What Camille Pagilia once said of her teachers Harold Bloom and Milton Kessler is absolutely bang on about TGV too: "Great teachers live their subjects. The subject teaches itself through them. It uses them and, in return, charges them with elemental energy."
He was born on October 21 (a Libran, naturally) 1929, in a village in Tanjore district. When his family moved to Madras the next year, he was sent to the Madras Christian College High School and then college at Loyola. He took a Law degree but did not use it, choosing instead to take an M.A. in English Literature, privately. He did short teaching stints in Madras, Assam, Hyderabad (Osmania University, where he edited the prestigious Shakespeare number for the Osmania Journal of English Studies) before settling in at Bangalore University in June 1967, where he retired from in 1990.
He guest-edited the Sunil Gavaskar biography by Dom Moraes and co-edited An Indian Cricket Omnibus with Ramachandra Guha. More recently, along with Jeffrey Kripal, he edited Vishnu on Freud's Desk: A Reader In Hinduism and Psychoanalysis.
He was a perfectionist when either talking or writing, obsessing until he found the right word, the revealing line or the sense of an ending.
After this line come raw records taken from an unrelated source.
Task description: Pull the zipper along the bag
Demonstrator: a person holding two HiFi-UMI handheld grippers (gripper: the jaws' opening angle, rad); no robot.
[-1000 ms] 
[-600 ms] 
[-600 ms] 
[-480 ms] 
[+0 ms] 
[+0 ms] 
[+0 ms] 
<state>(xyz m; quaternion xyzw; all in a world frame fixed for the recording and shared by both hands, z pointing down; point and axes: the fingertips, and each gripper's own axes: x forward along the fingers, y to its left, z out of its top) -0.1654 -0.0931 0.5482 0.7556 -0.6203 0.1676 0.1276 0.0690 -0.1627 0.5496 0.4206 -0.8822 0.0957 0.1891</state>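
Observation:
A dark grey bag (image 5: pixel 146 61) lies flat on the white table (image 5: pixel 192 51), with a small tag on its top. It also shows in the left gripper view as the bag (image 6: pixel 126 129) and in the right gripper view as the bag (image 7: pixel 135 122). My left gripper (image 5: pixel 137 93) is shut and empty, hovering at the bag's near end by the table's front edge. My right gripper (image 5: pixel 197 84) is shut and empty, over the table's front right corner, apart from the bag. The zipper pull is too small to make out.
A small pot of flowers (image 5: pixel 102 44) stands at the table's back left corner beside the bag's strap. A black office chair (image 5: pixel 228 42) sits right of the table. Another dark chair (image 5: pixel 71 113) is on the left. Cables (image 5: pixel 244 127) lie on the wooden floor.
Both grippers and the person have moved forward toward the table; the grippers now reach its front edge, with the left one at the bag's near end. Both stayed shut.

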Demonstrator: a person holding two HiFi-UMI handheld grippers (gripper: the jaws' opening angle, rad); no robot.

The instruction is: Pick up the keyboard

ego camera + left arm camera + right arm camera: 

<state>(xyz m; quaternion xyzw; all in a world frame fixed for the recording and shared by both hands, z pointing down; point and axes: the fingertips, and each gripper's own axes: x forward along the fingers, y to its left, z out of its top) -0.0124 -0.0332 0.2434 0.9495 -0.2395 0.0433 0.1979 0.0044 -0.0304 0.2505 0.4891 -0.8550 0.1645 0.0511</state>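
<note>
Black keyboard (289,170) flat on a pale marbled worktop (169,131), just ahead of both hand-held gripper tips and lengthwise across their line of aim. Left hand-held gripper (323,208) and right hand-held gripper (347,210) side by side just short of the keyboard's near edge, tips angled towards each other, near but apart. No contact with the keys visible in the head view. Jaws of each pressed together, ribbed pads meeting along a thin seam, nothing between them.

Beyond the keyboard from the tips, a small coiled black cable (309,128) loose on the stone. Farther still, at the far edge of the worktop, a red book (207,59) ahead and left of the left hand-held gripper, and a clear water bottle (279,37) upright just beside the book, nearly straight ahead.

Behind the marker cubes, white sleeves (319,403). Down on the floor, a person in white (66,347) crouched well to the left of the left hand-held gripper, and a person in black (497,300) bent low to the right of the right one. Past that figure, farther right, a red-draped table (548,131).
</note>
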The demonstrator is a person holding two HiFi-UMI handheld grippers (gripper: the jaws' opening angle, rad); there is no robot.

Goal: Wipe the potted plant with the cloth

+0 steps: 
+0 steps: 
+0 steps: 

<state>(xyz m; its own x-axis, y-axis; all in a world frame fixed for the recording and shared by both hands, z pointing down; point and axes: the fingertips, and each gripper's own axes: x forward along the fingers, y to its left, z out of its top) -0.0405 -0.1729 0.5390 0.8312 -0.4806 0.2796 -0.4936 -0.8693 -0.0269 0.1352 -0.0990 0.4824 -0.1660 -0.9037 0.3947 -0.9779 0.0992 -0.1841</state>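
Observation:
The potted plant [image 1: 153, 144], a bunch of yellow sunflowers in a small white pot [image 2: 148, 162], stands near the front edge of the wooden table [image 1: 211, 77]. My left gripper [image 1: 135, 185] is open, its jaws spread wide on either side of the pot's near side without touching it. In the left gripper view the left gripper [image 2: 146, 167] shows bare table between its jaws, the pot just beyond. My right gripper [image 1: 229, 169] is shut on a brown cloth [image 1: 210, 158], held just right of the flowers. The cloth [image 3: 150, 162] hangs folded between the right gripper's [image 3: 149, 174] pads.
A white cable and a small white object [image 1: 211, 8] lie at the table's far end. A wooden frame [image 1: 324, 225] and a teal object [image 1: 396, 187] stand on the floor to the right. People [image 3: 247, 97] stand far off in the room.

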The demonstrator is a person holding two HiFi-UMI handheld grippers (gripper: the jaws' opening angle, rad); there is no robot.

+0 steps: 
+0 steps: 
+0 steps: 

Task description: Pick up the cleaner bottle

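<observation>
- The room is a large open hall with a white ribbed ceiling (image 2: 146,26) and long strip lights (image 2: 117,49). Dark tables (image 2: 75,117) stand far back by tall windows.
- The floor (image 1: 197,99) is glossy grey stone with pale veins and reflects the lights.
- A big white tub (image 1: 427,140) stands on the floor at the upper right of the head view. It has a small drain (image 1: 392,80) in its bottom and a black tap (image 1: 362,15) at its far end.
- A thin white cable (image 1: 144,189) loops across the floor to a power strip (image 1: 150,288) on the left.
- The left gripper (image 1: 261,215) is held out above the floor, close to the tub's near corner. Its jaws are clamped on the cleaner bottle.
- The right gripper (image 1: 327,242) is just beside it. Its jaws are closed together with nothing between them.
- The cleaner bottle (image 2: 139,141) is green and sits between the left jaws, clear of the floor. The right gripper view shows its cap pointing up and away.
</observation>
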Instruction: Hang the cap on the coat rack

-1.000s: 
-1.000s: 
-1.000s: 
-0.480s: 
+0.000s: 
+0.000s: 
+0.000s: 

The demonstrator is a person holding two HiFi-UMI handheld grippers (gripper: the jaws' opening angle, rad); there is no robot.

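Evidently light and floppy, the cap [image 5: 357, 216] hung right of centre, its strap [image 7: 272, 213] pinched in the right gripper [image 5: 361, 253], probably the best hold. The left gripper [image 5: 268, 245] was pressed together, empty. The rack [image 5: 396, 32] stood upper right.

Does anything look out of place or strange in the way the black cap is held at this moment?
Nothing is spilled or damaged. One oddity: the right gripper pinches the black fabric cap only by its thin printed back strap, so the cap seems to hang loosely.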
He would write several drafts of his essays, all of it painstakingly and neatly written with a pencil, on attractively bound notebooks. He loved Calcutta, coffee, cricket, boxing, P.G.Wodehouse, Carnatic music, animals, South Indian tiffin, sweets, pickles, crowded streets, city maps, On the Waterfront, gangster movies ("I've reached a point where I love film books more than films! Films are like cats, film books are like dogs.") Greta Garbo, Ingrid Bergman, Heddy Lamar and Jayapradha,; admired Gandhi, and a CNN anchorwoman by the name of Sonia Ruseler!
His writing heroes were Dwight McDonald, Neville Cardus, John Simon and Wilfred Sheed. He particularly loved the meta-stories of Donald Bartheleme and his favourite in Salinger's Nine Stories was "The Laughing Man".
Teaching was his act of love, though he didn't know it. His past, his secrets, his knowledge, his books, his mind, his time, his passion, his energy and his book-lined room were ours for the taking, along with endless cups of good coffee, prepared patiently and generously by Mrs. Indira Vaidayanathan (Aunty or Mami to all of us) and served at regular intervals. You see, he was one teacher who needed his students as much as they needed him. Sir, thanks for the many hours of heady conversation and your amazing friendship. We miss you.
The writer is a freelance journalist based in Bangalore.